=== Begin Enclosure ===
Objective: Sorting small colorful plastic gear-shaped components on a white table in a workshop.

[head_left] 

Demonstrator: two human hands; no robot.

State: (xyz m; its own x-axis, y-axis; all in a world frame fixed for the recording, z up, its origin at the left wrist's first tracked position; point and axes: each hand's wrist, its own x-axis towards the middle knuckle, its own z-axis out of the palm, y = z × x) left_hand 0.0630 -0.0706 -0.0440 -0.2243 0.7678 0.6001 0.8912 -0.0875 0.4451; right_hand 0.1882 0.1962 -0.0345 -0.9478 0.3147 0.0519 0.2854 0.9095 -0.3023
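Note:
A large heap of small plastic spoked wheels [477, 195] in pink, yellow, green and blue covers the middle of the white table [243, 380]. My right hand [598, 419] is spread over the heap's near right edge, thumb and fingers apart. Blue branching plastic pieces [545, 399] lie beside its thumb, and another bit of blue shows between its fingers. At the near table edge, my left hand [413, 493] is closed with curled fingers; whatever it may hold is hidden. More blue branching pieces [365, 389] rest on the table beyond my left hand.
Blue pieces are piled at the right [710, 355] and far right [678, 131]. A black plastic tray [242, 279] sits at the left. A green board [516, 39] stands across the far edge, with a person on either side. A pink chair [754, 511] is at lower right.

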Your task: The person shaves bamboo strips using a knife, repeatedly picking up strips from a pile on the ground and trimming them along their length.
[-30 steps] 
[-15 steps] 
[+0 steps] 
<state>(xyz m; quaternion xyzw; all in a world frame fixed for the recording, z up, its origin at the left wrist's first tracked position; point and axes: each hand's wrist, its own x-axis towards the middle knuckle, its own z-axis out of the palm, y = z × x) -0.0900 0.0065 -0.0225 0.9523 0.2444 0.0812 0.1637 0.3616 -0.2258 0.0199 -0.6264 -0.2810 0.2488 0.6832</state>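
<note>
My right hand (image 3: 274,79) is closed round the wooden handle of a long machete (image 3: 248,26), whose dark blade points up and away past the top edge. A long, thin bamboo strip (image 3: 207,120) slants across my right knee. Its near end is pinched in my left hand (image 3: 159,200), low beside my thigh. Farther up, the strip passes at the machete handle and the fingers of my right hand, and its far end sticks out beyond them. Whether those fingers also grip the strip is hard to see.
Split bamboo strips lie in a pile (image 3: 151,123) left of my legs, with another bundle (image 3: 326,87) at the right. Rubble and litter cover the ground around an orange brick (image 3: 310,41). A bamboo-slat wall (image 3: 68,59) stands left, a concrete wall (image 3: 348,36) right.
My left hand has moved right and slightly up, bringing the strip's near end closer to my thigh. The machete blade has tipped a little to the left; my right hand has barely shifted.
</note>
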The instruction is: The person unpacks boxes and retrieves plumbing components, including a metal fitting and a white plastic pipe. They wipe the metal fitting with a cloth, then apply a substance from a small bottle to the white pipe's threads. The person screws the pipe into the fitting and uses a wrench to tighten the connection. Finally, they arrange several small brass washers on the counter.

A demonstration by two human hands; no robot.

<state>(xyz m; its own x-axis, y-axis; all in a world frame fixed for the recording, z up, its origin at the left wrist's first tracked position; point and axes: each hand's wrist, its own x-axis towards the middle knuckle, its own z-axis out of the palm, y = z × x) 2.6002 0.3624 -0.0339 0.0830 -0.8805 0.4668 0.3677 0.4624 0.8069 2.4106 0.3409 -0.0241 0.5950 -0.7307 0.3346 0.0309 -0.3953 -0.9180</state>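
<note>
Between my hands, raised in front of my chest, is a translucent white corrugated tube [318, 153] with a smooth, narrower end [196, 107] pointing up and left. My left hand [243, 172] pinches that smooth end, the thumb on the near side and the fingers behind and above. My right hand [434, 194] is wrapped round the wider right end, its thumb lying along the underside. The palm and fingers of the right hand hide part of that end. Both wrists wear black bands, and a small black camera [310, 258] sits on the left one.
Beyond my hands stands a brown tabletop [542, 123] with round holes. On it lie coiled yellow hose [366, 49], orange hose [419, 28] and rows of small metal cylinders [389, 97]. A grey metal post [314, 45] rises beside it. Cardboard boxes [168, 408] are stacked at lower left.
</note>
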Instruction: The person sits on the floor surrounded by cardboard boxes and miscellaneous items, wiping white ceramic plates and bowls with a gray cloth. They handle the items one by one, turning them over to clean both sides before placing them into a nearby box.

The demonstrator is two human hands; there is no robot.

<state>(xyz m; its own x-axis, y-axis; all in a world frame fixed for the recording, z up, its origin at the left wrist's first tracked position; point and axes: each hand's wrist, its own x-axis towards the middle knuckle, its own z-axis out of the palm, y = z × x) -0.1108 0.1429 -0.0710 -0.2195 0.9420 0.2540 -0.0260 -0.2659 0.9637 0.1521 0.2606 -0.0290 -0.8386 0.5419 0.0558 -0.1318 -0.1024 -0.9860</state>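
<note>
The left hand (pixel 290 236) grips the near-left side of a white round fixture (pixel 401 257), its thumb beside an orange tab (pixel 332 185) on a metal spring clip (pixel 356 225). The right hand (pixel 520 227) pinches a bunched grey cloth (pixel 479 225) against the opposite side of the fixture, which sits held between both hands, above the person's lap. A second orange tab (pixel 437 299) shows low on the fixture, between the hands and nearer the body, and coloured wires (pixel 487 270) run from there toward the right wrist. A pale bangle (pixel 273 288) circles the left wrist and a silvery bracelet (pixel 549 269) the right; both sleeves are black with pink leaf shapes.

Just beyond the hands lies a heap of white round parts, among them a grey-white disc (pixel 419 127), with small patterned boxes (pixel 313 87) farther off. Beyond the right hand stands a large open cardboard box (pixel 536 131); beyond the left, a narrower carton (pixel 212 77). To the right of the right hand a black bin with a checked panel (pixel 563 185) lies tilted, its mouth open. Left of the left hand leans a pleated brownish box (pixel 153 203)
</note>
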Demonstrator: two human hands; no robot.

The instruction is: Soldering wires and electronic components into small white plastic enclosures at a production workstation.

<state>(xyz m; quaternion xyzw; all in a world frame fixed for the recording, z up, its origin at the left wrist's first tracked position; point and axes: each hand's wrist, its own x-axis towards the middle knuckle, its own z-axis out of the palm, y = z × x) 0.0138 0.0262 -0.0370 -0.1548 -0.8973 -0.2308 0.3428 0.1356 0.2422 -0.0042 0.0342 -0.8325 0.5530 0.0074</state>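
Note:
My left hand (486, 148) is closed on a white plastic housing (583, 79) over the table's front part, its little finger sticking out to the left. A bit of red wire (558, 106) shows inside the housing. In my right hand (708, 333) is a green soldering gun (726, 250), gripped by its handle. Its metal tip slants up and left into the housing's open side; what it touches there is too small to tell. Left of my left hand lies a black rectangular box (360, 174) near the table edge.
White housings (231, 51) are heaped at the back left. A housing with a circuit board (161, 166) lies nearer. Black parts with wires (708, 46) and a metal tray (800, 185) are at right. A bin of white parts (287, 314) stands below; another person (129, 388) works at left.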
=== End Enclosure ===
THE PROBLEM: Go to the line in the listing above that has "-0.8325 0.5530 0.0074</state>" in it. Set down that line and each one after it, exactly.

RESULT:
<state>(xyz m; quaternion xyzw; all in a world frame fixed for the recording, z up, its origin at the left wrist's first tracked position; point and axes: each hand's wrist, its own x-axis towards the middle knuckle, its own z-axis out of the palm, y = z × x) 0.0138 0.0262 -0.0370 -0.1548 -0.8973 -0.2308 0.3428 0.1356 0.2422 -0.0042 0.0342 -0.8325 0.5530 0.0074</state>
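Note:
My left hand (486, 148) is closed on a white plastic housing (583, 79) over the table's front part, its little finger sticking out to the left. A bit of red wire (558, 106) shows inside the housing. In my right hand (708, 333) is a green soldering gun (726, 250), gripped by its handle. Its metal tip slants up and left into the housing's open side; what it touches there is too small to tell. Left of my left hand lies a black rectangular box (360, 174) near the table edge.
White housings (231, 51) are heaped at the back left. A housing with a circuit board (161, 166) lies nearer. Black parts with wires (708, 46) and a metal tray (800, 185) are at right. A bin of white parts (287, 314) stands below; another person (129, 388) works at left.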

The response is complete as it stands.